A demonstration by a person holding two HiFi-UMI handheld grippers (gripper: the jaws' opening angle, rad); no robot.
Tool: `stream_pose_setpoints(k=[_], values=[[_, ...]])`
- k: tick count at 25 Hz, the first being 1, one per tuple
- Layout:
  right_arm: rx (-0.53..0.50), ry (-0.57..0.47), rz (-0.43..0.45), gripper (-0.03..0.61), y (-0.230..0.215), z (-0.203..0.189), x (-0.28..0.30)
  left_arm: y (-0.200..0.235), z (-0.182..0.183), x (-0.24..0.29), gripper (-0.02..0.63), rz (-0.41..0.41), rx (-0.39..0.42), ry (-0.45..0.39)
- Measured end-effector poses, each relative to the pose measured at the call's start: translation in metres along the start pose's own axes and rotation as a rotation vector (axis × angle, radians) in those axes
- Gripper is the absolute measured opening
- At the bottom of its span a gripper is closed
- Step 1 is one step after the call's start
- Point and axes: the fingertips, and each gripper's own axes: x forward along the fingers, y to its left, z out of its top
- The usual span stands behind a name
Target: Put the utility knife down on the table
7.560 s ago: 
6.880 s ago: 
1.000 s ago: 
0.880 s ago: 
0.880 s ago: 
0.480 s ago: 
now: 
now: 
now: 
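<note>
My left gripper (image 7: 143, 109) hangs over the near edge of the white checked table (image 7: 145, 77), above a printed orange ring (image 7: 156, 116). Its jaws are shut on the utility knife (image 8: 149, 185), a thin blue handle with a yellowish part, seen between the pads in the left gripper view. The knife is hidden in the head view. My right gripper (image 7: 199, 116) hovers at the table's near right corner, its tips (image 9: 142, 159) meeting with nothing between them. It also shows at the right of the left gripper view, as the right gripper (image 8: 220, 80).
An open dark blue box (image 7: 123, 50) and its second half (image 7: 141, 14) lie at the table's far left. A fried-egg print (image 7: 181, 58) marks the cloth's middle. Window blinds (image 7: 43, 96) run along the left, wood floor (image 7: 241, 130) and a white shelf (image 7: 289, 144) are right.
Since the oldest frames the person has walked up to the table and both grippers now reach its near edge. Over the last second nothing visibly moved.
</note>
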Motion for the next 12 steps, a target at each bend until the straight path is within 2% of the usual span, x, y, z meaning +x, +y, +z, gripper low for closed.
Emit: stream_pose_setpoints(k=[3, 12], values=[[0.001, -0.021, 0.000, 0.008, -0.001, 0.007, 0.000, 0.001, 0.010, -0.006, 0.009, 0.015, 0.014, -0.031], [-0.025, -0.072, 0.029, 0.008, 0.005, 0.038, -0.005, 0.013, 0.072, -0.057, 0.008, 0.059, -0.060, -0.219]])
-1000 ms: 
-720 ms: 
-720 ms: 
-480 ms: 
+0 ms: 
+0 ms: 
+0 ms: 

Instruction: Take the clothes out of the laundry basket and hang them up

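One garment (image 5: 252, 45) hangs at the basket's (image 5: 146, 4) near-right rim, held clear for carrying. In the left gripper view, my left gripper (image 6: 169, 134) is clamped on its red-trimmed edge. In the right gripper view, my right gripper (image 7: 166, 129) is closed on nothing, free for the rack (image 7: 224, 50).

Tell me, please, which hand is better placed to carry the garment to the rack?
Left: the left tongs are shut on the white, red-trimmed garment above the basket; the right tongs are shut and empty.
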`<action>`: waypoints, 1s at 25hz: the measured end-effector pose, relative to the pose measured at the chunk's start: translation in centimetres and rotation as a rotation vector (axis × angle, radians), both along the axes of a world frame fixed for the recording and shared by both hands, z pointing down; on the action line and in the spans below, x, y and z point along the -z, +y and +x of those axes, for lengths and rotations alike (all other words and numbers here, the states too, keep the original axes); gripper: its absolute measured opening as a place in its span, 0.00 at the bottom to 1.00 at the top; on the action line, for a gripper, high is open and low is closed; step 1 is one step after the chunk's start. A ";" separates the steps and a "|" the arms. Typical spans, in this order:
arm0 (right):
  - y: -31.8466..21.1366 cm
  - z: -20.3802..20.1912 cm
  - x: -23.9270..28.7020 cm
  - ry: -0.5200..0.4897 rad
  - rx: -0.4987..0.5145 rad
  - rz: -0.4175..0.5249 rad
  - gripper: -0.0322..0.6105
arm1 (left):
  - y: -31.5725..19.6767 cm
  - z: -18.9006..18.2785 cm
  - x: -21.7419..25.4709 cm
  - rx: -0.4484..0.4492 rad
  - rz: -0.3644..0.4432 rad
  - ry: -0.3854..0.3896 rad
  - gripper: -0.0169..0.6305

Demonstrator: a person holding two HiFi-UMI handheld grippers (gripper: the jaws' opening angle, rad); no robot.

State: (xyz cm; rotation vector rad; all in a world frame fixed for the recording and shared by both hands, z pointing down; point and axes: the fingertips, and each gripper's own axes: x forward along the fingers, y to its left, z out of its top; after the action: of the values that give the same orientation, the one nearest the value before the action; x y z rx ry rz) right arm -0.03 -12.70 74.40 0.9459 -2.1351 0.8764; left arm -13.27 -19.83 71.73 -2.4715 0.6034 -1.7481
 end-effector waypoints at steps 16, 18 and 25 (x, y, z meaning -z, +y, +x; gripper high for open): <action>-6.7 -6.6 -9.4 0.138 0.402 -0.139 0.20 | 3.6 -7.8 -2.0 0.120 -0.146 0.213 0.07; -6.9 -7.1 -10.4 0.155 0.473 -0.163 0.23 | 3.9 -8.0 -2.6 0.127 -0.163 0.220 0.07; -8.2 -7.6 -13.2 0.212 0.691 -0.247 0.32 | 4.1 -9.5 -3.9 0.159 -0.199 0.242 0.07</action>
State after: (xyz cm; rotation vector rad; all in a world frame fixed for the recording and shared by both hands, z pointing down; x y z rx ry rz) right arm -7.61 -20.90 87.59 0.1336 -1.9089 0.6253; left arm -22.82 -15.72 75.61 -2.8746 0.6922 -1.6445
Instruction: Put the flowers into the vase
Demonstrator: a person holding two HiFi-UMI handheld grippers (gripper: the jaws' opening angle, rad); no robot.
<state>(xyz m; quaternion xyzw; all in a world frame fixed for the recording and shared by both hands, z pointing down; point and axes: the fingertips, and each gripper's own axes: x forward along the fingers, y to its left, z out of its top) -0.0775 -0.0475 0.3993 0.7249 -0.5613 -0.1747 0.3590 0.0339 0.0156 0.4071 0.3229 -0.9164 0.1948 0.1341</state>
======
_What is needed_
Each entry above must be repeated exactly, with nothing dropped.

_Solved exercise_
A demonstration by a person holding two HiFi-UMI handheld grippers (gripper: the jaws' opening angle, rad); no robot.
Tool: `stream_pose_setpoints(k=[_], values=[[_, ...]])`
- k: tick count at 25 Hz, the first being 1, one per tuple
- Layout:
  right_arm: rx (-0.53..0.50), ry (-0.57..0.47), rz (-0.43..0.45), gripper (-0.03..0.61), y (-0.230..0.215), z (-0.203..0.189), x (-0.28..0.30)
  left_arm: y (-0.200..0.235), z (-0.182..0.183), x (-0.24..0.29), gripper (-0.02..0.63), rz (-0.41..0.41), rx (-0.39..0.42), ry (-0.45..0.39)
- Measured end-effector poses, each relative to the pose measured at the call's start: translation in metres along the start pose's own axes and rotation as a rotation vector (axis × angle, radians) in those axes
- Gripper is the absolute measured opening
- At the bottom of its span a gripper is closed
- Step 1 is one step after the call's start
- Point and axes: the fingertips, and each gripper's own axes: x forward along the fingers, y to its left, z out of its top
- The usual span stands behind a name
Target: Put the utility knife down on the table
7.560 s ago: 
6.880 s ago: 
1.000 s ago: 
0.880 s ago: 
0.880 s ago: 
0.480 s ago: 
now: 
now: 
now: 
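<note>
My left gripper (image 7: 143, 109) hangs over the near edge of the white checked table (image 7: 145, 77), above a printed orange ring (image 7: 156, 116). Its jaws are shut on the utility knife (image 8: 149, 185), a thin blue handle with a yellowish part, seen between the pads in the left gripper view. The knife is hidden in the head view. My right gripper (image 7: 199, 116) hovers at the table's near right corner, its tips (image 9: 142, 159) meeting with nothing between them. It also shows at the right of the left gripper view, as the right gripper (image 8: 220, 80).
An open dark blue box (image 7: 123, 50) and its second half (image 7: 141, 14) lie at the table's far left. A fried-egg print (image 7: 181, 58) marks the cloth's middle. Window blinds (image 7: 43, 96) run along the left, wood floor (image 7: 241, 130) and a white shelf (image 7: 289, 144) are right.
Since the oldest frames the person has walked up to the table and both grippers now reach its near edge. Over the last second nothing visibly moved.
</note>
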Motion for the next 12 steps, a target at each bend until the straight path is within 2% of the usual span, x, y, z meaning +x, +y, +z, gripper low for closed.
Emit: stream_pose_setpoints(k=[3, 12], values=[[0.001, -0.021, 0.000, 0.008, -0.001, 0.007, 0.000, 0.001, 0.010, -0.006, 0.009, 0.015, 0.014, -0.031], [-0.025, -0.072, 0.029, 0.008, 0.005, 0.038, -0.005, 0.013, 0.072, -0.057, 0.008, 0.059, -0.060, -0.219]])
-1000 ms: 
-720 ms: 
-720 ms: 
-480 ms: 
+0 ms: 
+0 ms: 
+0 ms: 

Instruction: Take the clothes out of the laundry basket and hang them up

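One garment (image 5: 252, 45) hangs at the basket's (image 5: 146, 4) near-right rim, held clear for carrying. In the left gripper view, my left gripper (image 6: 169, 134) is clamped on its red-trimmed edge. In the right gripper view, my right gripper (image 7: 166, 129) is closed on nothing, free for the rack (image 7: 224, 50).

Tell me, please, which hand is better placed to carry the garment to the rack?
Left: the left tongs are shut on the white, red-trimmed garment above the basket; the right tongs are shut and empty.
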`<action>`: waypoints, 1s at 25hz: the measured end-effector pose, relative to the pose measured at the chunk's start: translation in centimetres and rotation as a rotation vector (axis × angle, radians), both along the axes of a world frame fixed for the recording and shared by both hands, z pointing down; on the action line and in the spans below, x, y and z point along the -z, +y and +x of those axes, for lengths and rotations alike (all other words and numbers here, the states too, keep the original axes); gripper: its absolute measured opening as a place in its span, 0.00 at the bottom to 1.00 at the top; on the action line, for a gripper, high is open and low is closed; step 1 is one step after the chunk's start. A ";" separates the steps and a "|" the arms. Typical spans, in this order:
arm0 (right):
  - y: -31.8466..21.1366 cm
  - z: -20.3802..20.1912 cm
  - x: -23.9270..28.7020 cm
  - ry: -0.5200..0.4897 rad
  - rx: -0.4987..0.5145 rad
  - rz: -0.4175..0.5249 rad
  - gripper: -0.0322..0.6105
arm1 (left):
  - y: -31.5725..19.6767 cm
  - z: -18.9006..18.2785 cm
  - x: -21.7419..25.4709 cm
  - rx: -0.4484..0.4492 rad
  - rz: -0.3644..0.4432 rad
  - ry: -0.3854..0.3896 rad
  - gripper: -0.0169..0.6305

Demonstrator: a person holding two HiFi-UMI handheld grippers (gripper: the jaws' opening angle, rad); no robot.

State: (xyz cm; rotation vector rad; all in a world frame fixed for the recording and shared by both hands, z pointing down; point and axes: the fingertips, and each gripper's own axes: x forward along the fingers, y to its left, z out of its top; after the action: of the values that give the same orientation, the one nearest the value before the action; x y z rx ry rz) right arm -0.03 -12.70 74.40 0.9459 -2.1351 0.8764; left arm -13.27 -19.83 71.73 -2.4715 0.6034 -1.7481
 end-effector waypoints at steps 16, 18 and 25 (x, y, z meaning -z, +y, +x; gripper high for open): <action>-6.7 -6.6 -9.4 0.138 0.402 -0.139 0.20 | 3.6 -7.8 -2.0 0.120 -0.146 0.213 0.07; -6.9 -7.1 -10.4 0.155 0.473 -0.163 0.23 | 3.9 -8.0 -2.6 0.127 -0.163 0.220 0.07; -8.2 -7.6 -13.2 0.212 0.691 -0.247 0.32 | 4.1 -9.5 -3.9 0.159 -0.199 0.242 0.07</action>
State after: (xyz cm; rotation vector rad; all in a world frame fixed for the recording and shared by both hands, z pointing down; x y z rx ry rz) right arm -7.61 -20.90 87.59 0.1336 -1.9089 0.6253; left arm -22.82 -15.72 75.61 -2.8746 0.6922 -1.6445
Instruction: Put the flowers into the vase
Demonstrator: a person holding two HiFi-UMI handheld grippers (gripper: the jaws' opening angle, rad); no robot.
<state>(xyz m; quaternion xyzw; all in a world frame fixed for the recording and shared by both hands, z pointing down; point and axes: the fingertips, and each gripper's own axes: x forward along the fingers, y to its left, z out of its top) -0.0775 -0.0475 0.3993 0.7249 -0.5613 -0.1747 0.3590 0.0339 0.0156 0.4071 0.3229 -0.9164 0.1948 0.1341</state>

No further response is needed.